Torna a salire la tensione tra Stati Uniti e Iran, mentre a Teheran si accentua il confronto tra l’ala favorevole al negoziato e quella più oltranzista del regime. Alle aperture del Presidente iraniano Masoud Pezeshkian, che considera questo “il momento migliore per raggiungere un accordo”, si contrappone la linea dura dei Guardiani della rivoluzione. Sullo sfondo resta l’incertezza sulle condizioni della guida suprema Mojtaba Khamenei, gravemente ferito nei bombardamenti del 28 febbraio nei quali ha perso la vita il padre, l’ayatollah Alì Khamenei, e che diverse fonti ritengono in fin di vita.
L’ultimatum iraniano
A scandire le condizioni poste agli Stati Uniti è stato il segretario del Consiglio Supremo per la Sicurezza Nazionale dell’Iran, Mohammad Baqer Zolqadr. Il dirigente iraniano ha avvertito che, fino a quando Washington non avrà “corretto il suo comportamento”, lo Stretto di Hormuz non sarà riaperto e Teheran non farà passi indietro né sul terreno militare né su quello dei negoziati. Zolqadr ha quindi elencato le richieste iraniane.
Teheran pretende la fine delle minacce e delle offese a ciò che considera sacro per la nazione, lo stop alla guerra e alle aggressioni contro l’Iran e i suoi alleati in Libano, Palestina, Yemen e Iraq, la rimozione del blocco navale strategico e l’allontanamento delle forze militari, navali e aeree dai dintorni del Paese. Tra le condizioni figurano inoltre il risarcimento e la riduzione dei danni provocati dalle due guerre, la revoca delle sanzioni e lo sblocco incondizionato dei beni iraniani congelati.
Lo scontro interno a Teheran
Le dichiarazioni di Zolqadr segnano una distanza netta rispetto alla posizione espressa da Pezeshkian e mettono in evidenza il confronto interno al regime. Da una parte si collocano i sostenitori della trattativa, guidati dal Presidente e dal Ministro degli Esteri Abbas Araghchi; dall’altra i fondamentalisti intenzionati a proseguire le ostilità.

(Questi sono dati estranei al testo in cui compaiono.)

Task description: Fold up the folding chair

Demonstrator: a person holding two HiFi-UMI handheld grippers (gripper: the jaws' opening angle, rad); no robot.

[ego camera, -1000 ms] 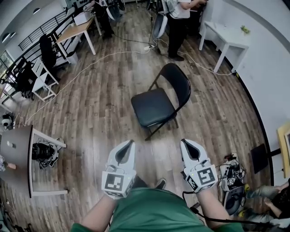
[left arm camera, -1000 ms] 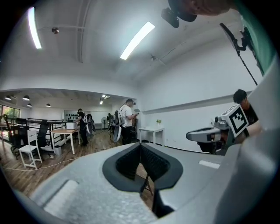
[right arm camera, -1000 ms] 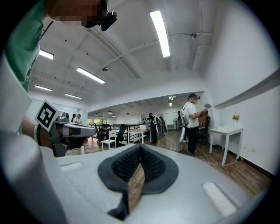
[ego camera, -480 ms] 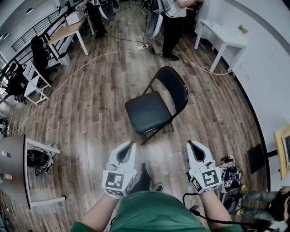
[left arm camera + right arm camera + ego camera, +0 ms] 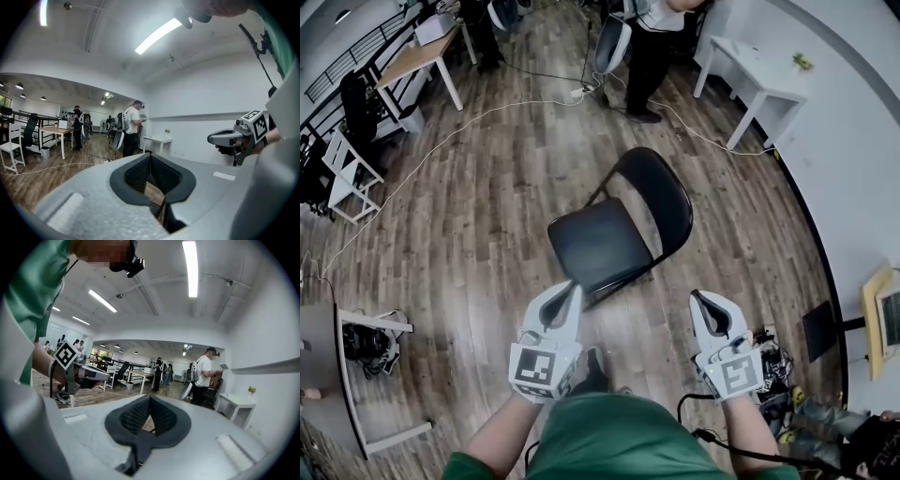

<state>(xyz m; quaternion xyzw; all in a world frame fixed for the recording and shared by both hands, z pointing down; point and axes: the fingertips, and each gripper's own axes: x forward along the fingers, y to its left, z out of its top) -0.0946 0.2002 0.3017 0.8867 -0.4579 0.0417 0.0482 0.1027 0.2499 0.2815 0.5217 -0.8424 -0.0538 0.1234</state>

Pezeshkian, in un’intervista ad Al-Jazeera, ha invece indicato la necessità di creare un canale tra Teheran e Washington per affrontare le eventuali violazioni del cessate il fuoco. Secondo il Presidente iraniano, sarebbe necessario istituire un gruppo di lavoro per gestire le infrazioni agli accordi anziché tornare a combattere. Ha inoltre confermato che sono in corso negoziati con l’Oman per verificare la possibilità di una soluzione capace di far uscire il Paese dalla condizione di “né guerra né pace”.
Il mistero sulle condizioni di Mojtaba Khamenei
A rendere ancora più incerto lo scenario è la situazione ai vertici della Repubblica islamica. Secondo quanto riportato nel documento, i pasdaran sembrano avere acquisito maggiore peso nel vuoto di potere determinato dal mistero sulle condizioni di Mojtaba Khamenei. La guida suprema è rimasta gravemente ferita nei bombardamenti del 28 febbraio, durante i quali è morto il padre Alì Khamenei, e diverse fonti la ritengono in fin di vita.
Il Pentagono spinge sulla produzione di armamenti
Washington, intanto, si prepara all’eventualità di una nuova escalation. Nell’incertezza sulla linea che sarà adottata da Teheran e di fronte alla possibilità di una ripresa dell’offensiva contro l’Iran, precedentemente programmata e poi interrotta dal Presidente Donald Trump, il Pentagono sta aumentando la pressione sulle grandi aziende statunitensi della difesa affinché accelerino la produzione. La richiesta arriva in una fase caratterizzata dalla carenza delle scorte americane di missili e intercettori dopo la guerra con l’Iran. Secondo quanto riportato dal Washington Post e ripreso nel documento, il Vicesegretario alla Difesa Steve Feinberg ha chiesto ai vertici delle industrie del settore di presentare entro tre settimane piani per velocizzare le forniture di armamenti e aumentare la produzione dei sistemi considerati critici.